There are multiple ways of running code in AWS, probably the most cost effective is lambda functions if your runtime and memory requirements fit it with the paradigm function as a service, but in my case I wanted something more generic, that I could install and run anything, since I am planning on creating a mini data platform and I am going to be testing multiple services. For that EC2 seems the best, a general purpose VM in AWS that you can use for anything, but the trick is in how we can make it so we can stand up and tear down the VM and services quite easily and make sure we are not forgetting them and getting billed.
The goal here is to have a EC2 running whatever you want, making all the set up as seamless as possible. In my case for example, I am using it to run a series of pipelines every morning.

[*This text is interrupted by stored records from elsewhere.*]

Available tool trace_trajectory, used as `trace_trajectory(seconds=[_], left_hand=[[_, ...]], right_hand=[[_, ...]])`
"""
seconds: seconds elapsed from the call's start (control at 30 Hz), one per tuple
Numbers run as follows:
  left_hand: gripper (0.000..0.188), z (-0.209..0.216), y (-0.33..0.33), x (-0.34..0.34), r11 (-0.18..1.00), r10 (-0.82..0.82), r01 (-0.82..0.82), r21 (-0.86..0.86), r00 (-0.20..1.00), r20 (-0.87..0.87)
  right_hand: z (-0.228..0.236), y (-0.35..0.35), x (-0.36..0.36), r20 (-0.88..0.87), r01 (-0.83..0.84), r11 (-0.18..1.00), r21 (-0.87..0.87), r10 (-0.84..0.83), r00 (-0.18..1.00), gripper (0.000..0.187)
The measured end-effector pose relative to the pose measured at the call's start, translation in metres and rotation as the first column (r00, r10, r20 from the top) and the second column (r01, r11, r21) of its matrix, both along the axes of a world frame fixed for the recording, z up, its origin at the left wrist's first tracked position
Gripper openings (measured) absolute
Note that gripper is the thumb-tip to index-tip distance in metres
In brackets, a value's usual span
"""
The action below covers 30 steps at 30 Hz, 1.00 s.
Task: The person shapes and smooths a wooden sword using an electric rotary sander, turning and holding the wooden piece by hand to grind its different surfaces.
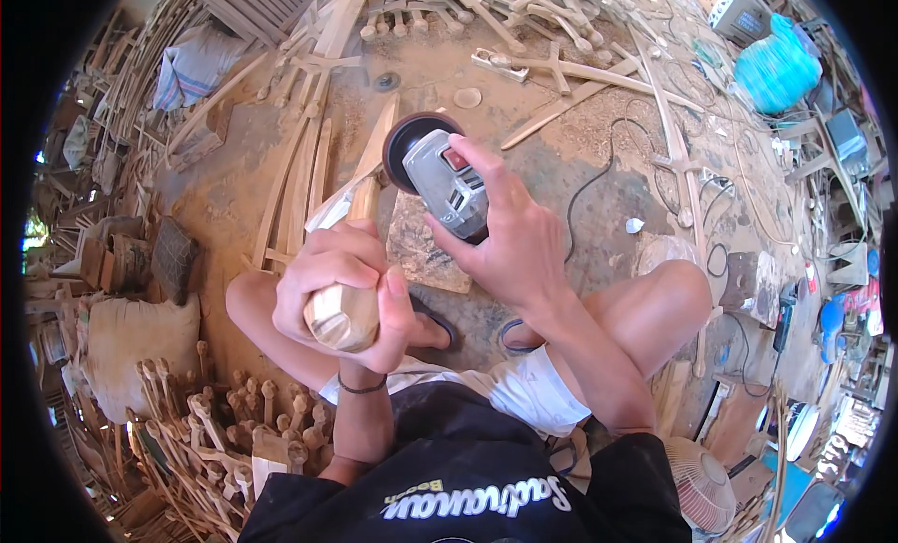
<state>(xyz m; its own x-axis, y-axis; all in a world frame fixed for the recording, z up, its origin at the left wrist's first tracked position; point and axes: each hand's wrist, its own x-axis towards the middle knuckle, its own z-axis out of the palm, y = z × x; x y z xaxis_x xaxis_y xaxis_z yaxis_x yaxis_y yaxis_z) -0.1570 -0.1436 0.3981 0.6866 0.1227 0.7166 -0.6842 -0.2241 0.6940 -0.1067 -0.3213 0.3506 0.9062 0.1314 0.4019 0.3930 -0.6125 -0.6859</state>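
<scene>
My left hand [332,260] is wrapped round a wooden stick with a thick, faceted knob [342,317] that points toward me. Its pale shaft runs away from me, past my fingers. In my right hand [517,244] is a grey angle grinder [434,173], its red switch showing by my index finger. A dark, round sanding disc [397,153] sits on the grinder's left side, close by the far part of the shaft. Whether disc and wood touch, I cannot tell. Below them a worn wooden block [426,248] rests on the floor between my feet.
Carved sticks [210,421] stand bundled at the near left. Long wooden pieces [299,169] lie ahead on the left, and more knobbed sticks [412,19] at the far side. A black cord [599,169] winds across the floor at right. A blue bag [778,68] is at far right.
</scene>
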Motion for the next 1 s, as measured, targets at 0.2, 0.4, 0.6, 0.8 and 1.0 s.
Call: trace_trajectory(seconds=[0.2, 0.4, 0.6, 0.8, 1.0], left_hand=[[0.021, 0.005, -0.002, -0.002, 0.996, -0.031, 0.032, 0.078, 0.999, -0.015], [0.021, -0.001, 0.004, -0.002, 0.998, -0.023, 0.023, 0.059, 1.0, -0.001], [0.022, -0.004, 0.001, -0.001, 0.999, -0.001, 0.0, 0.043, 1.0, 0.012], [0.022, 0.003, 0.002, -0.003, 0.995, -0.057, 0.06, 0.077, 0.998, -0.035], [0.022, -0.002, 0.007, 0.0, 0.999, -0.024, 0.023, 0.037, 1.0, 0.013]], right_hand=[[-0.002, -0.002, 0.004, 0.048, 0.004, 0.999, 0.05, -0.006, 0.999, 0.085], [-0.004, -0.007, 0.003, -0.002, 0.005, 1.0, -0.018, -0.005, 1.0, 0.086], [-0.005, -0.002, -0.001, 0.004, -0.027, 0.999, 0.018, 0.027, 1.0, 0.085], [0.003, -0.002, -0.002, -0.066, -0.027, 1.0, -0.001, 0.027, 0.997, 0.084], [-0.002, -0.002, 0.002, -0.053, -0.024, 1.0, -0.007, 0.023, 0.998, 0.084]])
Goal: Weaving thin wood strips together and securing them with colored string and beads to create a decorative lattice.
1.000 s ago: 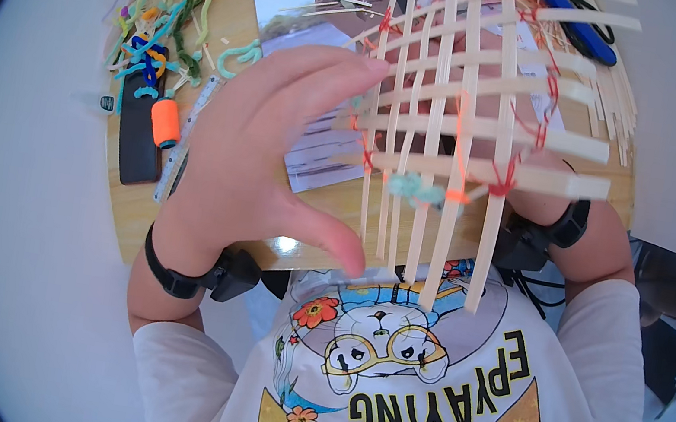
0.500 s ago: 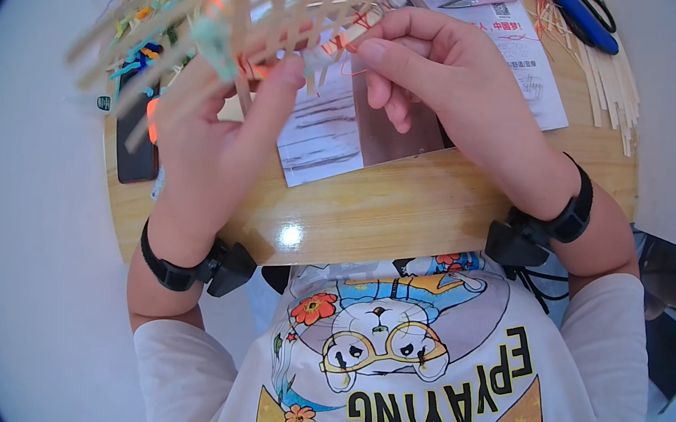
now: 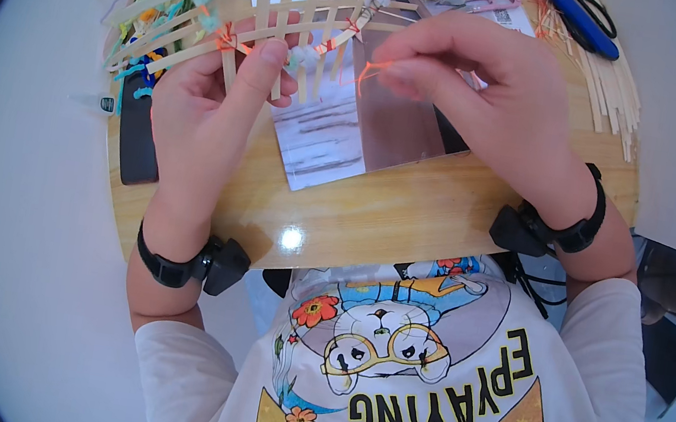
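A lattice of pale woven bamboo strips (image 3: 334, 1) is held up over the table, partly cut off by the top edge of the view. Coloured yarn and orange-red thread bind its rim. My left hand (image 3: 220, 93) grips the rim near a strip end, thumb in front and fingers behind. To the right of the rim, my right hand (image 3: 479, 88) pinches a bit of orange thread (image 3: 369, 70) between thumb and forefinger, apart from the weave. How far the thread runs inside the fingers is hidden.
Printed sheets (image 3: 322, 143) lie on the wooden table (image 3: 356, 209). At left are a dark phone (image 3: 137, 137) and a tangle of coloured yarn (image 3: 153, 13). A blue-handled tool (image 3: 576, 19) and loose bamboo strips (image 3: 605, 94) lie at back right. Pink scissors (image 3: 478, 3) rest on the paper.
My right hand has drawn away from the rim to the right with orange thread in its fingers. The weave has turned and shifted slightly in my left hand, which keeps its grip.
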Tool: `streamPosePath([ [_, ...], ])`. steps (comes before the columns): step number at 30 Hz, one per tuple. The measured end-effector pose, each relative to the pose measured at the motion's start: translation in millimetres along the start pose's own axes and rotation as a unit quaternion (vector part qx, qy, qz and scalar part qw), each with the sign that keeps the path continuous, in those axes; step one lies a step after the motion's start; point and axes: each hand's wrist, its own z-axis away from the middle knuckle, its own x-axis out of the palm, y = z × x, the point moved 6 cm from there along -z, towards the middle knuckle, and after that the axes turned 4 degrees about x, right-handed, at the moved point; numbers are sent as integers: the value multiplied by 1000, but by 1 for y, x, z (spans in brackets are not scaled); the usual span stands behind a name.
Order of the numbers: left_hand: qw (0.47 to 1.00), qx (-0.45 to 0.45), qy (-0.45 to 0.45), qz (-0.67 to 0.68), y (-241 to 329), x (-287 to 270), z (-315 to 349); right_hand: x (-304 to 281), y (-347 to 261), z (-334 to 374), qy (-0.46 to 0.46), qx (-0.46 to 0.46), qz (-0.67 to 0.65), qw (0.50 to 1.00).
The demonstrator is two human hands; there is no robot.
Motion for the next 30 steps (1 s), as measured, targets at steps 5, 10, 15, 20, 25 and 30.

I am going to assume some basic knowledge on terraform and at least aws-cli setup, there are tones of guides for that. Also I would recommend not going to this guide directly or at least keep in mind that you should check more of AWS (create budget alerts if you haven’t!).
Infrastructure
As much as possible, we are going to leverage the free tier from AWS to keep the costs at a minimum. These are the free tier used (as of December 2024):
- 1 year of 750 hours per month of EC2
- Parameter store standard
- Event Bridge scheduler up to 14,000,000 invocations per month for free
- Lambda up to 1,000,000 requests per month
This looks a bit complicated for running a VM, and you are right, as mentioned, I am using this to schedule a workflow, something that will run daily, so if you don’t need that you can get rid of it, but this setup has the following advantages:
- IaC, easy to setup new services, just change the configuration and run it again
- Schedule to start the service
- Pessimistic stop of the instance using lambda on a schedule (in case the instance hangs)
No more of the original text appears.